Awal mulanya kabar bahwa Ratna Sarumpaet dianiaya hingga lebam-lebam, bagi kubu Prabowo, kabar itu merupakan komoditas yang bisa menguntungkan bagi kubunya. Sebagaimana dalam konferensi persnya yang pertama, Prabowo dengan berduka cita menyampaikan bahwa tindakan kekerasan kepada perempuan umur 70 tahun adalah sebuah tindakan pengecut dan pelanggaran HAM. Akan tetapi, setelah kabar itu menjadi ramai diperbincangkan publik. Akhirnya Ratna mengakui bahwa kabar penganiayaan itu adalah hoaks.
Dari serangkaian drama yang dilakukan oleh Ratna Sarumpaet ini ada beberapa hal yang perlu kita catat dan diskusikan. Pertama adalah soal kabar bohong atau hoaks yang dibikin oleh Ratna sendiri. Yang mengherankan dari hoaks bikinan Ratna itu adalah ia bukan hanya mengibuli seluruh publik tanah air, akan tetapi ia berhasil pula mengibuli kawan-kawan satu kubunya sendiri. Tidak tanggung-tanggung, ada tokoh sekaliber Amien Rais, Capres Prabowo Subianto, Fadli Zon, Djoko Susanto, Hanum Rais dan elit-elit partai pendukung Prabowo-Sandi dalam Pilpres mendatang.
Yang mengherankan dari tertipunya Prabowo dan tim suksesnya adalah ia tak mampu berfikir kritis tentang hoaks penganiayaan Ratna Sarumpaet. Sebagaimana kebiasaan politisi kita, apapun ketika hal itu dapat menguntungkan kubu mereka sendiri, isu itu, tanpa ada kritisismenya, dijadikan bahan untuk menyudutkan pihak lainnya. Kemudian, yang bikin kita semua miris adalah, sebelum konferensi pers pertama Prabowo dan tim suksesnya, Prabowo dan tim suksesnya sudah bertemu langsung dengan Ratna Sarumpaet, dan secara gagah berani mengatakan kabar pengeroyokan itu benar adanya.

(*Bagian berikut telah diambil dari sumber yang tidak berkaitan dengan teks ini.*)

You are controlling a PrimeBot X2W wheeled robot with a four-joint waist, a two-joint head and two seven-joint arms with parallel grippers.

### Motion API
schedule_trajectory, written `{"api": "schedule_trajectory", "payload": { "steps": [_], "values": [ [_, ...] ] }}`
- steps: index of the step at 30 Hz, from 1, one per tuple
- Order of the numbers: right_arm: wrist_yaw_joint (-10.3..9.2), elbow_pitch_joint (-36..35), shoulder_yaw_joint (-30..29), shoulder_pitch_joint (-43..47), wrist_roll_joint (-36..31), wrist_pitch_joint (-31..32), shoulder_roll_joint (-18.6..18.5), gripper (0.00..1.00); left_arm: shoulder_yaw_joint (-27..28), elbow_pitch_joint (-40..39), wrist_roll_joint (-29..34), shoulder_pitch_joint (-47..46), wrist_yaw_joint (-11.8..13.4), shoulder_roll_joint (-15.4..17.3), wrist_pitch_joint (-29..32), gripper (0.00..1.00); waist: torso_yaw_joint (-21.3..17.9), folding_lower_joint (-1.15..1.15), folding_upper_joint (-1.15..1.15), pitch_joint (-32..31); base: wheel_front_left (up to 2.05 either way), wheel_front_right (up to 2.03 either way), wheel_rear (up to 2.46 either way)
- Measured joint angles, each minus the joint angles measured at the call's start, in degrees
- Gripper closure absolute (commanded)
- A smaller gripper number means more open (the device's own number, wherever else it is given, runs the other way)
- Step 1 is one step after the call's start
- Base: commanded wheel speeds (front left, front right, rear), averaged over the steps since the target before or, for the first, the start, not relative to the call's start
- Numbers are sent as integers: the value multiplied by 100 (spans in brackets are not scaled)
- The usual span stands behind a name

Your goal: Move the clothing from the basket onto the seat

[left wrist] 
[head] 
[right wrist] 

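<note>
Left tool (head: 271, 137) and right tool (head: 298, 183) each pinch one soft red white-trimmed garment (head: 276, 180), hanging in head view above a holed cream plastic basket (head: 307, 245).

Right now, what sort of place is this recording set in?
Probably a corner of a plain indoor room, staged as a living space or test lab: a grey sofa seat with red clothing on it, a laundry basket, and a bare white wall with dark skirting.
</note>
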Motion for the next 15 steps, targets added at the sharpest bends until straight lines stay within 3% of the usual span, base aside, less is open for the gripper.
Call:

Persoalan kedua adalah soal konsistensi politisi kita dalam membela HAM. Prabowo dan tim suksesnya segera setelah menemui Ratna Sarumpaet, langsung menggelar konferensi pers dan mengatakan bahwa mereka berbela sungkawa atas tindakan pelanggaran HAM yang dialami Ratna Sarumpaet.
Begitu heroiknya politisi kita dalam membela HAM? Tidak! Politisi kita tidak pernah konsisten memperjuangkan HAM. Mereka menyuarakan isu HAM hanya ketika isu tersebut hanya menguntungkan pihak mereka saja. Padahal, dalam kasus pelanggaran HAM sebelumnya mereka tidak sama sekali memperjuangkan HAM. Bahkan ketika mereka menjadi oposisi, mereka tidak pernah memperjuangkan kasus pelanggaran HAM yang dialami oleh aktivis Munir misalnya.
Dari persoalan di atas, menggambarkan keprihatinan kita terhadap situasi politik kita. Kita tidak pernah menggunakan kritisisme dalam berpolitik, hoaks digunakan untuk komoditas politik. Kemudian juga tidak ada konsistensi para politisi kita dalam memperjuangkan hal-hal yang berkaitan langsung dengan kerakyatan dan kemanusiaan, sebagaimana kasus HAM di atas. Sepertinya, masa depan politik kita masih suram? Wallahua’lam bishawab.
M. Fakhru Riza, Penulis adalah pegiat di Islami Institute Jogja.